_Action item_
In the copy, include no images. Reproduce the entries exactly.

_Supplied material_
_ _ _ _ _ _ _

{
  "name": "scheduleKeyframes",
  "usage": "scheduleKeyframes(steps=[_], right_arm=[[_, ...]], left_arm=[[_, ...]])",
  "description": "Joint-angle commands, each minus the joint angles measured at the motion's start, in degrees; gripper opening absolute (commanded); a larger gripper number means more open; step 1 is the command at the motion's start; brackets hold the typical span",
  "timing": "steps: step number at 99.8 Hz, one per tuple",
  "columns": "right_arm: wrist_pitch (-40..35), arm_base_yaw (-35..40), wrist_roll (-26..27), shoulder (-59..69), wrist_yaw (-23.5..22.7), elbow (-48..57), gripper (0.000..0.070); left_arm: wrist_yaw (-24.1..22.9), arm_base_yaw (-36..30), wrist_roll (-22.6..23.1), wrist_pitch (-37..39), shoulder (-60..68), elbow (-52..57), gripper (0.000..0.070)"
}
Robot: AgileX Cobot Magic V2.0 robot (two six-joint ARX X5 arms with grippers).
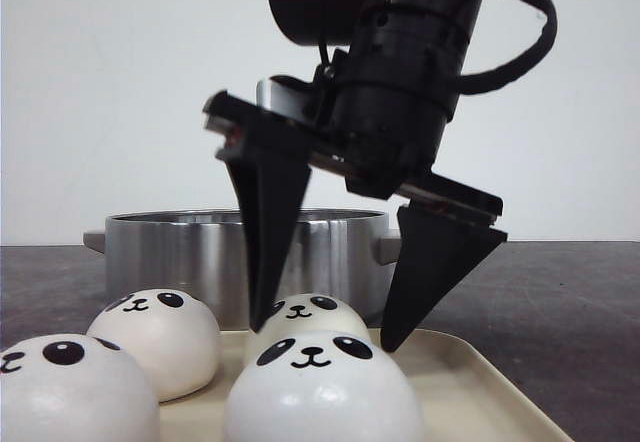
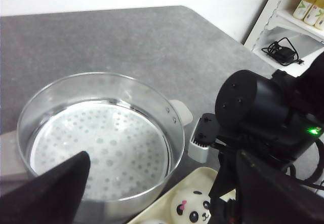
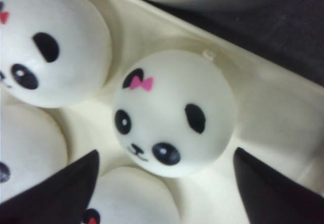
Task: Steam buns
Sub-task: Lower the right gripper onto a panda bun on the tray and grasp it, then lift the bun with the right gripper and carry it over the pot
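Observation:
Four white panda-face buns lie on a cream tray: front left, back left, back right and front right. My right gripper is open and low over the tray, with one finger on each side of the back right bun. In the right wrist view that bun has a pink bow and sits between the open fingers of the gripper, untouched. My left gripper is open and empty above the steel steamer pot, which holds only its perforated plate. One bun shows there too.
The steamer pot stands just behind the tray on a dark grey table. A white shelf with bottles and a black cable stands beyond the table's far corner. The right arm's black wrist hangs beside the pot.

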Motion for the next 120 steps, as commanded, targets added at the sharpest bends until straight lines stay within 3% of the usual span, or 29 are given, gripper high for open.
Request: scheduleKeyframes(steps=[1, 32, 87, 96, 106, 116, 120], right_arm=[[0.7, 0.7, 0.8, 1.2, 0.6, 1.1, 0.0473], [6.3, 0.7, 1.9, 1.2, 1.9, 1.1, 0.0474], [6.1, 1.6, 3.3, 4.0, 2.9, 1.0, 0.0470], [5.3, 1.6, 3.3, 5.5, 3.0, 1.0, 0.0428], [4.4, 1.6, 3.3, 6.5, 4.3, 1.0, 0.0303], [4.5, 1.6, 3.3, 6.4, 5.2, 1.0, 0.0282], [4.5, 1.6, 3.2, 6.4, 5.6, 1.0, 0.0242]], left_arm=[[-0.2, -0.3, -0.1, -0.1, 0.2, 0.7, 0.0564], [-0.2, -0.3, -0.1, -1.3, 0.2, 0.7, 0.0564], [-0.3, -0.3, -0.1, -1.3, 0.2, 0.7, 0.0563], [-0.3, -0.3, -0.1, -1.3, 0.2, 0.7, 0.0563], [-0.3, -0.3, -0.1, -1.4, 0.2, 0.7, 0.0563], [-0.3, -0.3, -0.1, -1.9, 0.2, 0.7, 0.0563], [-0.3, -0.3, -0.1, -2.2, 0.2, 0.7, 0.0563]])
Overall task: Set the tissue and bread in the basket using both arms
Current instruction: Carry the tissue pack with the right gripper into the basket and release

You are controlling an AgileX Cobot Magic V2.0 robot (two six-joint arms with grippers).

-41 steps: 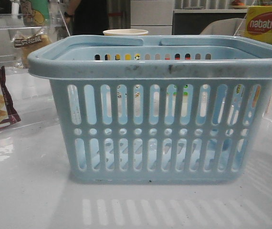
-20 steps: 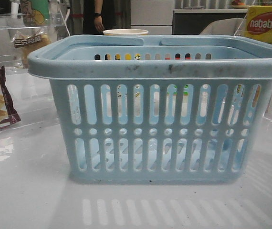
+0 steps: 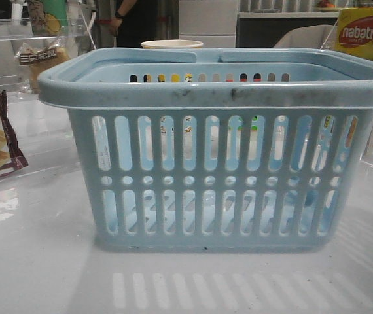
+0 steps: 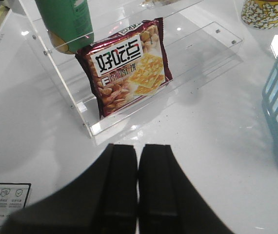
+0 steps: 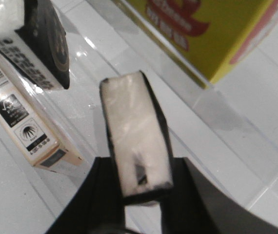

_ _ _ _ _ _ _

_Solution for this exercise_
{
  "name": "scheduleKeyframes",
  "usage": "scheduleKeyframes(steps=[_], right_arm=[[_, ...]], left_arm=[[_, ...]])",
  "description": "Joint-angle commands, each minus the joint angles measured at the motion's start, in degrees; gripper opening absolute (commanded); a larger gripper number means more open; step 1 is the command at the motion's start; brackets hold the typical span",
  "timing": "steps: step number at 99.8 Hz, one per tuple",
  "columns": "right_arm: wrist_pitch (-40..35), arm_base_yaw (-35..40), wrist_roll (-26..27), shoulder (-59..69), wrist_yaw (-23.5..22.7), elbow (-48..57), gripper (0.000..0.070); left_arm: wrist_yaw (-24.1..22.9), arm_base_yaw (-36..30), wrist_roll (-22.6..23.1), wrist_pitch (-37..39), shoulder (-60..68), elbow (-52..57), gripper (0.000..0.070)"
}
Robot: AgileX Cobot Magic V2.0 robot (two six-joint ARX X5 arms with grippers).
Task: Steam buns
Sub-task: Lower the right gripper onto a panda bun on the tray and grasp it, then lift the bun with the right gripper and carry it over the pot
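Observation:
Four white panda-face buns lie on a cream tray: front left, back left, back right and front right. My right gripper is open and low over the tray, with one finger on each side of the back right bun. In the right wrist view that bun has a pink bow and sits between the open fingers of the gripper, untouched. My left gripper is open and empty above the steel steamer pot, which holds only its perforated plate. One bun shows there too.
The steamer pot stands just behind the tray on a dark grey table. A white shelf with bottles and a black cable stands beyond the table's far corner. The right arm's black wrist hangs beside the pot.
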
Motion for the next 120 steps, as commanded, targets added at the sharpest bends until straight lines stay within 3% of the usual span, or 29 are given, gripper high for open.
Request: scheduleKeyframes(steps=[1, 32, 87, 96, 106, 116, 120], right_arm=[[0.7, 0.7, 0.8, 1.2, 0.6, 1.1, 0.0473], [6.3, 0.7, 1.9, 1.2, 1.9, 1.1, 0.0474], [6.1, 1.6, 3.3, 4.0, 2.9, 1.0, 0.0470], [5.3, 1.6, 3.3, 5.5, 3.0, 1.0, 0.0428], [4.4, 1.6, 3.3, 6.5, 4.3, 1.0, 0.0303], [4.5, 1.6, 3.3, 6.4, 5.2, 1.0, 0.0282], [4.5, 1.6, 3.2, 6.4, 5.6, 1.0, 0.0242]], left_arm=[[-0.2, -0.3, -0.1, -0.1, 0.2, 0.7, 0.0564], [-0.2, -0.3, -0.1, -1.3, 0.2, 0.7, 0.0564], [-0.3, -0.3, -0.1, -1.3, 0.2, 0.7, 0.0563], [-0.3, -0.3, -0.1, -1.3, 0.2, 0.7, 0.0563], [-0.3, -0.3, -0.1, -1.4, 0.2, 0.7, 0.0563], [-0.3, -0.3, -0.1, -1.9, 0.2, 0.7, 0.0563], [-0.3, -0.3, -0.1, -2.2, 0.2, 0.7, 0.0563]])
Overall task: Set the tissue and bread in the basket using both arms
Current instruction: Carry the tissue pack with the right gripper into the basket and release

You are controlling an AgileX Cobot Magic V2.0 robot (two six-joint arms with grippers).

-41 steps: 
-20 steps: 
+0 steps: 
+0 steps: 
+0 steps: 

What appears above is the full answer.